* What the task requires *
Repeat exactly what appears from the opening line of the listing to the line with "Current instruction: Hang", inclusive.

* Dataset records *
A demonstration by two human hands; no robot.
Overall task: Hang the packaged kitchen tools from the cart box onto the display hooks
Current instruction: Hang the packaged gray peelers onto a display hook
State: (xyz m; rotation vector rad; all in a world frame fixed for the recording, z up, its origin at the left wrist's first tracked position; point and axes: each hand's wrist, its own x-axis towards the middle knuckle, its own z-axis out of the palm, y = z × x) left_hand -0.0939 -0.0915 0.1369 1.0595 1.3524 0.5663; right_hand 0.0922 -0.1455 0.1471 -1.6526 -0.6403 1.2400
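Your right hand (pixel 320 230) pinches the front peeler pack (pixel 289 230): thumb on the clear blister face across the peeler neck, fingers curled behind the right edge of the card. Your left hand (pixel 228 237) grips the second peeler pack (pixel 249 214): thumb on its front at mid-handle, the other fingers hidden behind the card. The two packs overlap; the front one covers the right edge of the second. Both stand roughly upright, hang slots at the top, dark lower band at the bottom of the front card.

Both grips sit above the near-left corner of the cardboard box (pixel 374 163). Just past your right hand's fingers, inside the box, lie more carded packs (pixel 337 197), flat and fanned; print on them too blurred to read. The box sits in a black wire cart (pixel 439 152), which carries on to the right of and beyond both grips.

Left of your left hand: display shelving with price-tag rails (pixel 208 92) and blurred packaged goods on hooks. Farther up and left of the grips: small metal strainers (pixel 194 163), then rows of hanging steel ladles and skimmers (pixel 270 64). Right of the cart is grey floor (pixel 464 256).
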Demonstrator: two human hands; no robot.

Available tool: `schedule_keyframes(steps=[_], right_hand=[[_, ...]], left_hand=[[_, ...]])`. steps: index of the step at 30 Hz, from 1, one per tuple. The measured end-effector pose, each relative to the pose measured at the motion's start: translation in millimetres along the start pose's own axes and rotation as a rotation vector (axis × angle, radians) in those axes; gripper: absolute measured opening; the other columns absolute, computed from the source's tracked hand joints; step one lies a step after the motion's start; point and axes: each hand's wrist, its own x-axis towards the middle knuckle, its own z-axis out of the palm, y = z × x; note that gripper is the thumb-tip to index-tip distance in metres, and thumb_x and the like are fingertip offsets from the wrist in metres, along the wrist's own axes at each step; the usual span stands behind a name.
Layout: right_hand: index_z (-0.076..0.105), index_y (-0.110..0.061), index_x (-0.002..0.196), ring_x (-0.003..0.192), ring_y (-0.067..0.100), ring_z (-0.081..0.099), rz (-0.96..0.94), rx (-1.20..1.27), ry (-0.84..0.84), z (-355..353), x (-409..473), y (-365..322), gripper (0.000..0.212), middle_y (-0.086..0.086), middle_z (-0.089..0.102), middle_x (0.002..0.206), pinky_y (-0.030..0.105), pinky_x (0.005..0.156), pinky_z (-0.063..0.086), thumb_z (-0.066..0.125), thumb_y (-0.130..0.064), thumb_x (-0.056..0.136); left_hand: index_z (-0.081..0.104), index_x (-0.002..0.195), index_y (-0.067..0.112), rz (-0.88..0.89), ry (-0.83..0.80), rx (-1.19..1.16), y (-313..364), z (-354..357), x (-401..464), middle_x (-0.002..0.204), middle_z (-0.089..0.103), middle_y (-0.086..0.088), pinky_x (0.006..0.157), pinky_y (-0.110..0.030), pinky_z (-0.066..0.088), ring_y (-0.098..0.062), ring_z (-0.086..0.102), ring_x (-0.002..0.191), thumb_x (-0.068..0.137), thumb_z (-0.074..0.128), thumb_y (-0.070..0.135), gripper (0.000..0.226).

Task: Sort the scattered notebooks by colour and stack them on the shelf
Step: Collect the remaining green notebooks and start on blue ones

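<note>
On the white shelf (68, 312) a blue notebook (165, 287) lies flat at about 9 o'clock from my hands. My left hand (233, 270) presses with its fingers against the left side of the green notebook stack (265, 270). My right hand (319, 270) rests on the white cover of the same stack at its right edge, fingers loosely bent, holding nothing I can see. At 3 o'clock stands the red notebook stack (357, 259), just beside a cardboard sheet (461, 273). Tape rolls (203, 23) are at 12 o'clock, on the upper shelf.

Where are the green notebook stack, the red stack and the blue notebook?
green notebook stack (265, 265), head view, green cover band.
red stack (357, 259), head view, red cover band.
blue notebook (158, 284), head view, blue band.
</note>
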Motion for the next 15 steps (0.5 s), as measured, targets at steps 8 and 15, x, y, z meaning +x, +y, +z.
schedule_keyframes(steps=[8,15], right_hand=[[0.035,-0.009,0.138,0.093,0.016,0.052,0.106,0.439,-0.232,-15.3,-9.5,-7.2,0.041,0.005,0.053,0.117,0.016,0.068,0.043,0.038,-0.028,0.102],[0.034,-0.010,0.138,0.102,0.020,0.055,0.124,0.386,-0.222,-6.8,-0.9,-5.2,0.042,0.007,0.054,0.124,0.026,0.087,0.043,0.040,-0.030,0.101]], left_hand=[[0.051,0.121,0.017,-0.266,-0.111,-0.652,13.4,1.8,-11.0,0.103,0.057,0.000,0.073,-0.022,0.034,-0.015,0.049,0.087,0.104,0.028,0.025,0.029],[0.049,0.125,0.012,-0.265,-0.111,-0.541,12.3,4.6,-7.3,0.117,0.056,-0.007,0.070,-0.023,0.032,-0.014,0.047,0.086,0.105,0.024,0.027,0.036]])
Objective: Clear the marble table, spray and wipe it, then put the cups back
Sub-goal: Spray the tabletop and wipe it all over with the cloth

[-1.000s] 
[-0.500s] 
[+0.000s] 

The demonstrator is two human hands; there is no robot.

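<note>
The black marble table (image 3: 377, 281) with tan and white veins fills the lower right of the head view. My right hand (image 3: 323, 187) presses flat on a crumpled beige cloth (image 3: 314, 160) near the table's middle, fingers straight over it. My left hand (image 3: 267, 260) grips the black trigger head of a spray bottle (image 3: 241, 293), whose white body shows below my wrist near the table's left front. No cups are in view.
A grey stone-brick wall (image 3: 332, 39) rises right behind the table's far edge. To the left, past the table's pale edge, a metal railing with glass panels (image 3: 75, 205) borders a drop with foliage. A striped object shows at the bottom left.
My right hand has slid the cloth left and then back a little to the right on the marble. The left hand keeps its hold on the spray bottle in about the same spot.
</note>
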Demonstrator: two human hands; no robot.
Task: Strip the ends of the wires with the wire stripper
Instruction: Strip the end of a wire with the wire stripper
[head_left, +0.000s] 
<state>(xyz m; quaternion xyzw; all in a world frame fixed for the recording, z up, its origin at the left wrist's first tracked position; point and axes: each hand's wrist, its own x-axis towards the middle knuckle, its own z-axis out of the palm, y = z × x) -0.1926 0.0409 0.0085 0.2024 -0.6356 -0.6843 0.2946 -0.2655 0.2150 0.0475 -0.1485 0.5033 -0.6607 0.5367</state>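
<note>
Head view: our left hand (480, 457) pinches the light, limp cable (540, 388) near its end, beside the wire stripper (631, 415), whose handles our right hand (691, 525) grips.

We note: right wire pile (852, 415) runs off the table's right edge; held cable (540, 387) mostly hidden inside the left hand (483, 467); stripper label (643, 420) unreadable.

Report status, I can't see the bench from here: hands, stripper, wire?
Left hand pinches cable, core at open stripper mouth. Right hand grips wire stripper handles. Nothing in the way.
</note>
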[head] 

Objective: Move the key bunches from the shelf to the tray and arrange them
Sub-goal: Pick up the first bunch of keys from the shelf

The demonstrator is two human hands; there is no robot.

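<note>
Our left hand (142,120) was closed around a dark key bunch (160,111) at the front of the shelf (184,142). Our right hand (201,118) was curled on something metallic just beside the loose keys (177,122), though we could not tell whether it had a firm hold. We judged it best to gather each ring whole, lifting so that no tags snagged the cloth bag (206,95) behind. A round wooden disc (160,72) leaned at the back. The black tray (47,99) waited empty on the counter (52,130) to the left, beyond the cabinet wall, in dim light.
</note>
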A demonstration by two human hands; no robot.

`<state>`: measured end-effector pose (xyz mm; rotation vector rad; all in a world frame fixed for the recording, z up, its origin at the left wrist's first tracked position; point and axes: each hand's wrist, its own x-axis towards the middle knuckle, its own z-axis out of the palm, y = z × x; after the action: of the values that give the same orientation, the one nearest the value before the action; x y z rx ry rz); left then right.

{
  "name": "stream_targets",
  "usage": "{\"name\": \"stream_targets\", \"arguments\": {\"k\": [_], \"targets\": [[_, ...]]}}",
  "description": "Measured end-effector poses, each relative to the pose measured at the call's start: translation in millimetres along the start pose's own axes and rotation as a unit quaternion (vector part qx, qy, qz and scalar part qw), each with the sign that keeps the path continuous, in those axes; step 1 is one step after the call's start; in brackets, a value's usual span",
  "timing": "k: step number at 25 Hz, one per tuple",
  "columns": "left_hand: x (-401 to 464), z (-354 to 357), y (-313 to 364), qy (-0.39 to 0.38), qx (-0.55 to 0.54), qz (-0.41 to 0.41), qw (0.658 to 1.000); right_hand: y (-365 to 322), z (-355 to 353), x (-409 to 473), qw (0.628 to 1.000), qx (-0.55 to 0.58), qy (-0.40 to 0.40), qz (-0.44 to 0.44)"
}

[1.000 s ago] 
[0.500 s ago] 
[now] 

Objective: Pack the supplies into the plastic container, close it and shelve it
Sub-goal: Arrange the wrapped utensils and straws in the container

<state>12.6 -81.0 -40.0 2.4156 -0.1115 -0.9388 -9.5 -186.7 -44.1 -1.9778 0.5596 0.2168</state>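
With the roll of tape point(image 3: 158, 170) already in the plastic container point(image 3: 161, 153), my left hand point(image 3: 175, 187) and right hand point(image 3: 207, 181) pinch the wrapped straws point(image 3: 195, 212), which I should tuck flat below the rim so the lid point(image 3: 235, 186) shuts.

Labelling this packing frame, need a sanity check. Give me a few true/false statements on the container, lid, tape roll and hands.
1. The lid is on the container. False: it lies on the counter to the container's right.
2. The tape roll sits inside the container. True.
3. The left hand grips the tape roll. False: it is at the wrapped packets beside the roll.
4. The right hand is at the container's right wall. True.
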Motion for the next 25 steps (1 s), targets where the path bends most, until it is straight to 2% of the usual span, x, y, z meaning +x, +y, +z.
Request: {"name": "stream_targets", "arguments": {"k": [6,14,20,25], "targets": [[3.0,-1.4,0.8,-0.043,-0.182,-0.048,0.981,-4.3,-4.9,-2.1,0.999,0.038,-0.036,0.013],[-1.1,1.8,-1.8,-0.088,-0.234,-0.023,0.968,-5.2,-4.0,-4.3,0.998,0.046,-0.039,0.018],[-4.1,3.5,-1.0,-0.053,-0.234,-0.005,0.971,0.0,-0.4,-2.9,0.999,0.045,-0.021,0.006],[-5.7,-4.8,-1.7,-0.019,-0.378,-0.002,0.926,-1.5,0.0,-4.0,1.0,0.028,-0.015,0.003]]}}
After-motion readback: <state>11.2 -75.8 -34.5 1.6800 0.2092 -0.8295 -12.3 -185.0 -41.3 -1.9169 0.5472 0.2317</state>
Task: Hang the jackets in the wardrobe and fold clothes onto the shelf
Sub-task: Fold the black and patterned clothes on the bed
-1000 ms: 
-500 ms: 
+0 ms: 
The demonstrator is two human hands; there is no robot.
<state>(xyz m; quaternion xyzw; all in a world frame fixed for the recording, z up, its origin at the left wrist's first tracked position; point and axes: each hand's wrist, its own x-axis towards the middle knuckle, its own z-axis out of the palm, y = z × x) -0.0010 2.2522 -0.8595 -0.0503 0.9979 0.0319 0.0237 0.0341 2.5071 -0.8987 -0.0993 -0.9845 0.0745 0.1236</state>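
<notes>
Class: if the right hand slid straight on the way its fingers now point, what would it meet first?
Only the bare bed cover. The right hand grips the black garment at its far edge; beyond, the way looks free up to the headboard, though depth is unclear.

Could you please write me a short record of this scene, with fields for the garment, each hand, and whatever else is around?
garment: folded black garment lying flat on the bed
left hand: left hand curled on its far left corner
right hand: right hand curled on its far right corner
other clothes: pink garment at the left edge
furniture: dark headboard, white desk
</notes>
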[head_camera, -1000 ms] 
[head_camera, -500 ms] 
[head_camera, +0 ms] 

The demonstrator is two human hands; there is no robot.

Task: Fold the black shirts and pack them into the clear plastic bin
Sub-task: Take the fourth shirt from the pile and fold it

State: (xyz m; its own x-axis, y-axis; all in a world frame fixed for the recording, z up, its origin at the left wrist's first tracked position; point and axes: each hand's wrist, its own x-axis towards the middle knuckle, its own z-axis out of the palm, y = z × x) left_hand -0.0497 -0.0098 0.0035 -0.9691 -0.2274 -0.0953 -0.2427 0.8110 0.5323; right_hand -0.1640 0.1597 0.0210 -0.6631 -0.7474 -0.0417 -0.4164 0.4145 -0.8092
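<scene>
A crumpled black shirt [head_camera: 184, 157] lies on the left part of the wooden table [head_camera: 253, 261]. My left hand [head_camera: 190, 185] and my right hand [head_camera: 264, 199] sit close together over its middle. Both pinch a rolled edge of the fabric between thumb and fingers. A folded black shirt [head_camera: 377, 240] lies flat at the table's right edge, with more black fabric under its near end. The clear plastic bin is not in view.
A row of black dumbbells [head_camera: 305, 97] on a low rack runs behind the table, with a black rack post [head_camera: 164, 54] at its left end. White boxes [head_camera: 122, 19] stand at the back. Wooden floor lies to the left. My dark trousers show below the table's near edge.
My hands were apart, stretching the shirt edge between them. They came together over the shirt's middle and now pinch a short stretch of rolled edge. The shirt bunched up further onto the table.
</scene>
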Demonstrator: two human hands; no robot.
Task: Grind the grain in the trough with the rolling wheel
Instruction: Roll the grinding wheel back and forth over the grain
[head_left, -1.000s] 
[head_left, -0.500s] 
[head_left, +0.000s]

* Answer below *
A demonstration by two human hands; no robot.
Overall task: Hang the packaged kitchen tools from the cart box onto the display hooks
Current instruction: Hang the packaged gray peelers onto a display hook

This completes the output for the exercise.